▶ [WORK TO BE COMPLETED]:
Exactly the lines starting at the line containing "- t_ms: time" and ending at the line containing "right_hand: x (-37" are to be written out from the listing below, both included.

▶ [EXERCISE DATA]:
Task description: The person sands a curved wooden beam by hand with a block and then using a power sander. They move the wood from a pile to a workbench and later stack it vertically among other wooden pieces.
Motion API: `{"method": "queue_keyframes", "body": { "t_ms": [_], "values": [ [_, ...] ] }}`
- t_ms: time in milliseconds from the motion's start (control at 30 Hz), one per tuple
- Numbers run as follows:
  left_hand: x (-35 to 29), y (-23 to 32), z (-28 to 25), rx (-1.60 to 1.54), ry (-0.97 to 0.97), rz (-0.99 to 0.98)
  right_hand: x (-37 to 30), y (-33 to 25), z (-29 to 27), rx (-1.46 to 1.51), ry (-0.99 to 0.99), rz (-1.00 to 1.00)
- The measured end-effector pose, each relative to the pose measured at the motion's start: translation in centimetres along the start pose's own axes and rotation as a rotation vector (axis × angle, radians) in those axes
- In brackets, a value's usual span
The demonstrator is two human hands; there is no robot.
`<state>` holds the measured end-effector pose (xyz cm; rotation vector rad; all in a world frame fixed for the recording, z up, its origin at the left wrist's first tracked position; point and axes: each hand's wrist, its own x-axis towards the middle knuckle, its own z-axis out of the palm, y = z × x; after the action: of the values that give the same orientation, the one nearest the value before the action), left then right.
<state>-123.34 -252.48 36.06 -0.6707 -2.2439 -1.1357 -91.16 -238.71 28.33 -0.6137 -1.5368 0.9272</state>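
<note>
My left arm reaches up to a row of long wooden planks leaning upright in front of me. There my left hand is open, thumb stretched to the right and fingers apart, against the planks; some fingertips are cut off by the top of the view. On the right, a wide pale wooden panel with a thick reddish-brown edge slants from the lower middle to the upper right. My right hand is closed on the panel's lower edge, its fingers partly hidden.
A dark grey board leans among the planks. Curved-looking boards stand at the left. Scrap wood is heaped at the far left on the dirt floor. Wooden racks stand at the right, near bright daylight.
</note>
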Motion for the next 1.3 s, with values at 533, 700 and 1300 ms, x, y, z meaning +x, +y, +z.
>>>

▶ [COMPLETED TASK]:
- t_ms: time in milliseconds from the motion's start (control at 30 Hz), one per tuple
- Numbers run as follows:
  left_hand: x (-35 to 29), y (-23 to 32), z (-28 to 25), rx (-1.60 to 1.54), ry (-0.97 to 0.97), rz (-0.99 to 0.98)
  right_hand: x (-37 to 30), y (-33 to 25), z (-29 to 27), rx (-1.46 to 1.51), ry (-0.99 to 0.99), rz (-1.00 to 1.00)

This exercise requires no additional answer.